EXTRACTED INFORMATION
++++++++

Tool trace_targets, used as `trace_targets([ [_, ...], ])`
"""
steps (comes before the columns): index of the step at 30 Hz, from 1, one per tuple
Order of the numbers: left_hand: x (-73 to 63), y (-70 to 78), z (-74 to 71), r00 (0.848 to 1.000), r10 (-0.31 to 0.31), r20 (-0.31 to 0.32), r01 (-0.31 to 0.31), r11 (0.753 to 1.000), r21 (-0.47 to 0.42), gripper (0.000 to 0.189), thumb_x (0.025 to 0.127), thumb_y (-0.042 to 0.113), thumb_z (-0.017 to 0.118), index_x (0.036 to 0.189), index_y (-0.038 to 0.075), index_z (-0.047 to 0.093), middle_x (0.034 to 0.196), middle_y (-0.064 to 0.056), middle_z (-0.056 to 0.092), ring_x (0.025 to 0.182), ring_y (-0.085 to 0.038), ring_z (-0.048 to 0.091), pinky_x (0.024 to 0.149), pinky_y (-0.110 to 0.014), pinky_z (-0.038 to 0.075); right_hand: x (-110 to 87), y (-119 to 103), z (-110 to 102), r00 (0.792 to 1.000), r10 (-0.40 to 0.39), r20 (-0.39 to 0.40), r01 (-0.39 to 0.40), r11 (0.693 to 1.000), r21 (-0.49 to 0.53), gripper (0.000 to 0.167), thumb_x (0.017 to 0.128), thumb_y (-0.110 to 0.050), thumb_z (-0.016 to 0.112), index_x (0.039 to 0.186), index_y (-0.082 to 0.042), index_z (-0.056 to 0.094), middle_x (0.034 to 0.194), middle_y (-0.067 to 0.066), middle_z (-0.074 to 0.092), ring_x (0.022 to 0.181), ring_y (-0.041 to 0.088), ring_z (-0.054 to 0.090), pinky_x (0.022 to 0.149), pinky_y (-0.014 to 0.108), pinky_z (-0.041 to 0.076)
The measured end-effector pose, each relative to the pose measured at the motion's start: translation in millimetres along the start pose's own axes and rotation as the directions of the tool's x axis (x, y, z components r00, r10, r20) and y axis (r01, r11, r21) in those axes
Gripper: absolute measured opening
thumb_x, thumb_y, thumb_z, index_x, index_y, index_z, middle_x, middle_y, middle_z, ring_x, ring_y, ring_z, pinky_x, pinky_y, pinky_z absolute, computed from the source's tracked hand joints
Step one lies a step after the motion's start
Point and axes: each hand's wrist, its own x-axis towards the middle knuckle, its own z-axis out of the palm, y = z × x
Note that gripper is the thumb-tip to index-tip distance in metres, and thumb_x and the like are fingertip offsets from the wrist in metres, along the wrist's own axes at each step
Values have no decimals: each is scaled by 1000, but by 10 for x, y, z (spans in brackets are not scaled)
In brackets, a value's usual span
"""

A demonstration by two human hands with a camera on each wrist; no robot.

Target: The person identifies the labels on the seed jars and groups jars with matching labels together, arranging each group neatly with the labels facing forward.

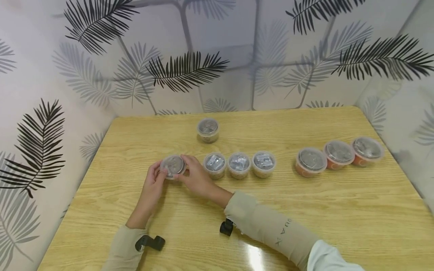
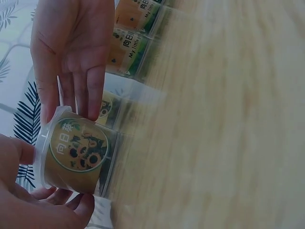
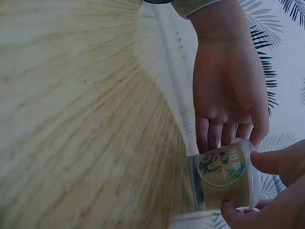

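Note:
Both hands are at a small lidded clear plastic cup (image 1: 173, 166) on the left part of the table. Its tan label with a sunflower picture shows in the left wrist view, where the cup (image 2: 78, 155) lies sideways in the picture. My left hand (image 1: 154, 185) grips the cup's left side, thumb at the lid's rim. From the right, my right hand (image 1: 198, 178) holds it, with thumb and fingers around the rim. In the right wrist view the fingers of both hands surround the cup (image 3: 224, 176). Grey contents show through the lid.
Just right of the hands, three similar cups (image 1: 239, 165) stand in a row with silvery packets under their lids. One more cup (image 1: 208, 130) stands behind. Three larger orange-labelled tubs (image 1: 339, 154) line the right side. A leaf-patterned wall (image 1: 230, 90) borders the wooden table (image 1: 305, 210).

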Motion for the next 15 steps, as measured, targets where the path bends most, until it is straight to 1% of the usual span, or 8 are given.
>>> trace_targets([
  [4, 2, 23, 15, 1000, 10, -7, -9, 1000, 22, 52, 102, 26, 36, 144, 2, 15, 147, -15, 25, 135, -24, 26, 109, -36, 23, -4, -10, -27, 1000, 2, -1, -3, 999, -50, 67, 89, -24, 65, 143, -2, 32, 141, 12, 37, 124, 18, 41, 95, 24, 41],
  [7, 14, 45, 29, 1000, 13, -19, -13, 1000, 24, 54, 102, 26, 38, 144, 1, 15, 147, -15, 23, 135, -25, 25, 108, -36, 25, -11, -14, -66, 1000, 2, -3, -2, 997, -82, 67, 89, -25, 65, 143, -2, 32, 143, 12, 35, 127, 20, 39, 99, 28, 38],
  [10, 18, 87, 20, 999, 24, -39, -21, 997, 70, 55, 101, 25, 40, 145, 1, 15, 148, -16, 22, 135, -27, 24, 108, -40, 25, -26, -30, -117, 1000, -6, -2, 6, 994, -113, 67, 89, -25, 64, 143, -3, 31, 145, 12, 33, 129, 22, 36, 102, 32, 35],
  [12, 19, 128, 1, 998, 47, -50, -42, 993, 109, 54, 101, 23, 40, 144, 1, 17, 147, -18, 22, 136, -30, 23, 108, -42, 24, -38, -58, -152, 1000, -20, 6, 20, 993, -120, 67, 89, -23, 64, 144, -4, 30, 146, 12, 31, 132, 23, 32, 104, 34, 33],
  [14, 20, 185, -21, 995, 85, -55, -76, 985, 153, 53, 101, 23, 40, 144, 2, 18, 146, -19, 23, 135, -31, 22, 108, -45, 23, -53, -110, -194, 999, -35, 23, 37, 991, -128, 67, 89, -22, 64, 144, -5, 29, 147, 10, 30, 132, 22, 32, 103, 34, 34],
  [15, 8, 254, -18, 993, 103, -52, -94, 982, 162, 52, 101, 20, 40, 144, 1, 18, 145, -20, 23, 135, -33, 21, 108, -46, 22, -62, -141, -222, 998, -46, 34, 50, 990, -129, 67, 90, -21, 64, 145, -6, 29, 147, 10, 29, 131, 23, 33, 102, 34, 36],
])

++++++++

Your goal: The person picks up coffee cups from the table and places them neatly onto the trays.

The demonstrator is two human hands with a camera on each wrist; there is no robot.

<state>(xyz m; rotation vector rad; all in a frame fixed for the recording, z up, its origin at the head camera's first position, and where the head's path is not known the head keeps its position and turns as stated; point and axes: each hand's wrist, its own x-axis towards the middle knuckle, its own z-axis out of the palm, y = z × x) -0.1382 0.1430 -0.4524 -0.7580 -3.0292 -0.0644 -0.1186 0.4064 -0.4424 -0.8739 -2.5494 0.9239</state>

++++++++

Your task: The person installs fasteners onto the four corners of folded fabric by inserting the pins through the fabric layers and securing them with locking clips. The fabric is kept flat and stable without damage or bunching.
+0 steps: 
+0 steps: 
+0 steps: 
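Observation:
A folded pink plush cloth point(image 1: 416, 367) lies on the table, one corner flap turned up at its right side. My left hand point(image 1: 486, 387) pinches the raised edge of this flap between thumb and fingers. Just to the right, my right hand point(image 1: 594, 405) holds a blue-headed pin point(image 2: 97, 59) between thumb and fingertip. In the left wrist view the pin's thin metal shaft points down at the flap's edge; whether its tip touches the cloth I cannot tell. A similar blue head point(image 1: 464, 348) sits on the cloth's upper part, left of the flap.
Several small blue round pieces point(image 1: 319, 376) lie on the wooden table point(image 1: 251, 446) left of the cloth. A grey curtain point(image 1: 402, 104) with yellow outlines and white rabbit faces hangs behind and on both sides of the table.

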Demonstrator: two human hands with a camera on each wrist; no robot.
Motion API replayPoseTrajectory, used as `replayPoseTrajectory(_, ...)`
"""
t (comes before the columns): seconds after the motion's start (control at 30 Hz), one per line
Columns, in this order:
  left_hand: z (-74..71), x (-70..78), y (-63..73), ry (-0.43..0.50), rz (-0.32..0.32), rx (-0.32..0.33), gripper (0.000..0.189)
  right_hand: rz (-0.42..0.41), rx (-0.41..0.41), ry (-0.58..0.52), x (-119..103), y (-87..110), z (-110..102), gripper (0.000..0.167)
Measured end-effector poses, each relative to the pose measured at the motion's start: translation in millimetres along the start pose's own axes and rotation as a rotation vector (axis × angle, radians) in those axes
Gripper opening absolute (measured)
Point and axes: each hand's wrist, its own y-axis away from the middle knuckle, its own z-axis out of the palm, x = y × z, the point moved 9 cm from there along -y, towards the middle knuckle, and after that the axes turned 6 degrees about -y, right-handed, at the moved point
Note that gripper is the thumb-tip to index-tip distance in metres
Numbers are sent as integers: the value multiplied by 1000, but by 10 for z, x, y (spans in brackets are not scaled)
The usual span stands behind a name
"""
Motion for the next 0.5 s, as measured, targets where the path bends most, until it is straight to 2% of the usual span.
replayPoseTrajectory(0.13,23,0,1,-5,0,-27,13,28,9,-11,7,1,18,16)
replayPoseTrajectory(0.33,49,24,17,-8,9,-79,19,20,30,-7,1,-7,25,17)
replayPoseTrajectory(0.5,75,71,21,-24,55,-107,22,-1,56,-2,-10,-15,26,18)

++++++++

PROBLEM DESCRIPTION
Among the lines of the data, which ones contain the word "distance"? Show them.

YOUR RESPONSE
Note that gripper is the thumb-tip to index-tip distance in metres, and thumb_x and the like are fingertip offsets from the wrist in metres, along the wrist's own axes at each step
Note that gripper is the thumb-tip to index-tip distance in metres

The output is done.